[HOW TO COMPLETE THIS TASK]: Gather every line below where "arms" appears.

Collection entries
####

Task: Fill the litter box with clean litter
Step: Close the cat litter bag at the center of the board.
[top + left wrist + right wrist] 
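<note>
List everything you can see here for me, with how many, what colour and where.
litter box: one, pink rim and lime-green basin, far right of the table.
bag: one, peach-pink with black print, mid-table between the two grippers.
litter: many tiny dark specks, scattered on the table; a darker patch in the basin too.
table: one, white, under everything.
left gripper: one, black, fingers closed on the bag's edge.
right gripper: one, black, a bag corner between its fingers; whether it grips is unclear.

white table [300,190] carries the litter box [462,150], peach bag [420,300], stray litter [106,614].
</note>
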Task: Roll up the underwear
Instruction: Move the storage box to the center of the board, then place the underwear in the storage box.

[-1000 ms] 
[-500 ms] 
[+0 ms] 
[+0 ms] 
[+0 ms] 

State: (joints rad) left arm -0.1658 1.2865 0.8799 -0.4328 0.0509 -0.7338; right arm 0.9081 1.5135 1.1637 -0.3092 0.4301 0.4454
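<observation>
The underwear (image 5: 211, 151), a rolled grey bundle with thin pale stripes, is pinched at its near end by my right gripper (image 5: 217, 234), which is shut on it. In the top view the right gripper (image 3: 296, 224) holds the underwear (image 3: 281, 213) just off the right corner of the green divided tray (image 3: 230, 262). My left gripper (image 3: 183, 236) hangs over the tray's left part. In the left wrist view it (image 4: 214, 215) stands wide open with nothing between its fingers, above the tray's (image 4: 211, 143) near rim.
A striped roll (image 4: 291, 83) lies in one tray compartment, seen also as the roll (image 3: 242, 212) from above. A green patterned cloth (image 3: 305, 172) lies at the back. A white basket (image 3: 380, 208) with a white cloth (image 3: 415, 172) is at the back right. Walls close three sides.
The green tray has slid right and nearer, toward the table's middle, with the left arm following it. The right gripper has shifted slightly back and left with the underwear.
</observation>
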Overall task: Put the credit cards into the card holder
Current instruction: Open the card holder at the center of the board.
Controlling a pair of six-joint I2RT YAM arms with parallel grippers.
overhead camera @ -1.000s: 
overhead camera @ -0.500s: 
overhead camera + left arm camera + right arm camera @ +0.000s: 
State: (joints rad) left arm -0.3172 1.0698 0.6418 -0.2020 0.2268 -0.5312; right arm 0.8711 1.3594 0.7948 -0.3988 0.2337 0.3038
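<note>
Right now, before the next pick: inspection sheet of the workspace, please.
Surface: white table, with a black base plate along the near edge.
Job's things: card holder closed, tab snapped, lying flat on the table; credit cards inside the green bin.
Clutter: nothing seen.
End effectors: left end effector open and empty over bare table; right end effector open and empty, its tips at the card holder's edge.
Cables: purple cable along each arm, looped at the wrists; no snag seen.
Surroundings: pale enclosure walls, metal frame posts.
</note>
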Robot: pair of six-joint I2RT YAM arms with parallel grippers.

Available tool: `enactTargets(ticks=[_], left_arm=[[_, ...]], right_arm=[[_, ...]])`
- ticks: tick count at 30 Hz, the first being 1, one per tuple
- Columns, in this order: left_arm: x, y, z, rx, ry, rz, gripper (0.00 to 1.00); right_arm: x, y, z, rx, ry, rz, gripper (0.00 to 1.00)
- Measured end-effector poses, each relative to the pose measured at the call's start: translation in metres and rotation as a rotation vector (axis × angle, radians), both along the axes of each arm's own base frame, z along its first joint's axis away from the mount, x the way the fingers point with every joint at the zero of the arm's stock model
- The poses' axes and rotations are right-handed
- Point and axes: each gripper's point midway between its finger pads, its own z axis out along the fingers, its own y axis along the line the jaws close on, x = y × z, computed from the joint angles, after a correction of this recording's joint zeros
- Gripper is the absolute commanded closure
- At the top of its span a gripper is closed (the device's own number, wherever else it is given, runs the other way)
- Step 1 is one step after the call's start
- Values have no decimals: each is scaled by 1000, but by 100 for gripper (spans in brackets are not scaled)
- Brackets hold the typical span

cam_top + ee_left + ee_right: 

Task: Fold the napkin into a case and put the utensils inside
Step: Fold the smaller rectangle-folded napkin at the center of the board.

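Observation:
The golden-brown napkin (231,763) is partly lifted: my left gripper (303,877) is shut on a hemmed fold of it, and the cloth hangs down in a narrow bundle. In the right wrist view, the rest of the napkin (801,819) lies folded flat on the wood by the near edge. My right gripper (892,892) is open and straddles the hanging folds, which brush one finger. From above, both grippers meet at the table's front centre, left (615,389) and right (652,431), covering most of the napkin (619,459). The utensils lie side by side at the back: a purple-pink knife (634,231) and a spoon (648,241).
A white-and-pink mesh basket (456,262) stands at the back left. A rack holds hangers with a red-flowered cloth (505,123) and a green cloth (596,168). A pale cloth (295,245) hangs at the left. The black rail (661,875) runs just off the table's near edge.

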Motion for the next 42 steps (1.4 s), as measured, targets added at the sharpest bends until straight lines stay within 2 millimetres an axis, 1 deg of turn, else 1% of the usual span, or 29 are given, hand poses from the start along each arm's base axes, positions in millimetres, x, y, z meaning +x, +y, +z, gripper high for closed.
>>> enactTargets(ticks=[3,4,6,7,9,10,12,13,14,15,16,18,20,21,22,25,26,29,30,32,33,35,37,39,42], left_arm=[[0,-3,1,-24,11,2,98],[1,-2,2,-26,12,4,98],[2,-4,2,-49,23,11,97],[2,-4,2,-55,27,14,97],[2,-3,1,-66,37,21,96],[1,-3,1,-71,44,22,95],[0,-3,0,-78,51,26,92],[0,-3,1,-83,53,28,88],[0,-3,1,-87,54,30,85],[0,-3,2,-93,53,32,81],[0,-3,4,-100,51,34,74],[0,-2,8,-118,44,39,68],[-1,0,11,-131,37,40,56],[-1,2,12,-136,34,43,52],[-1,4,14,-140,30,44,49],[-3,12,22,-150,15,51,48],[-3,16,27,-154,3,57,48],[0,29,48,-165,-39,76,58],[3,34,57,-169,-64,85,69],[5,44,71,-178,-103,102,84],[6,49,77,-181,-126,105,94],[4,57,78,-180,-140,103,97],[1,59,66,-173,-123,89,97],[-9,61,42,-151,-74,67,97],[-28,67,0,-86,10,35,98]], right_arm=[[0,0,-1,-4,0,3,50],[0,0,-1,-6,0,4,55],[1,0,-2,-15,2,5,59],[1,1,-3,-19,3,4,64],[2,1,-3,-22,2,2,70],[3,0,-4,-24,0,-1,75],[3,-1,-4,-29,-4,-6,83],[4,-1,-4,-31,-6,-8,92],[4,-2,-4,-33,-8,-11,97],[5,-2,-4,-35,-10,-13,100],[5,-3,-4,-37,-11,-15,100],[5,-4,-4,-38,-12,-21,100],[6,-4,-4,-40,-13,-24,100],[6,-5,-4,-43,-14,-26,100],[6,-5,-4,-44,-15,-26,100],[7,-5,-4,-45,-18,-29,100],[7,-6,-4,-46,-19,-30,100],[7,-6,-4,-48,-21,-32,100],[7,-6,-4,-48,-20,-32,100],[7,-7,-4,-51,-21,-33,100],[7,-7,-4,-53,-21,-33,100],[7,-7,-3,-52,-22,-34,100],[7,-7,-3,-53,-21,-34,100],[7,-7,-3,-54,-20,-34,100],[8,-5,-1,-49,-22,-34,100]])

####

[RESULT FOR THIS TASK]:
Controlling a pair of six-joint I2RT YAM arms with parallel grippers.
Robot: pair of six-joint I2RT YAM arms with parallel grippers.

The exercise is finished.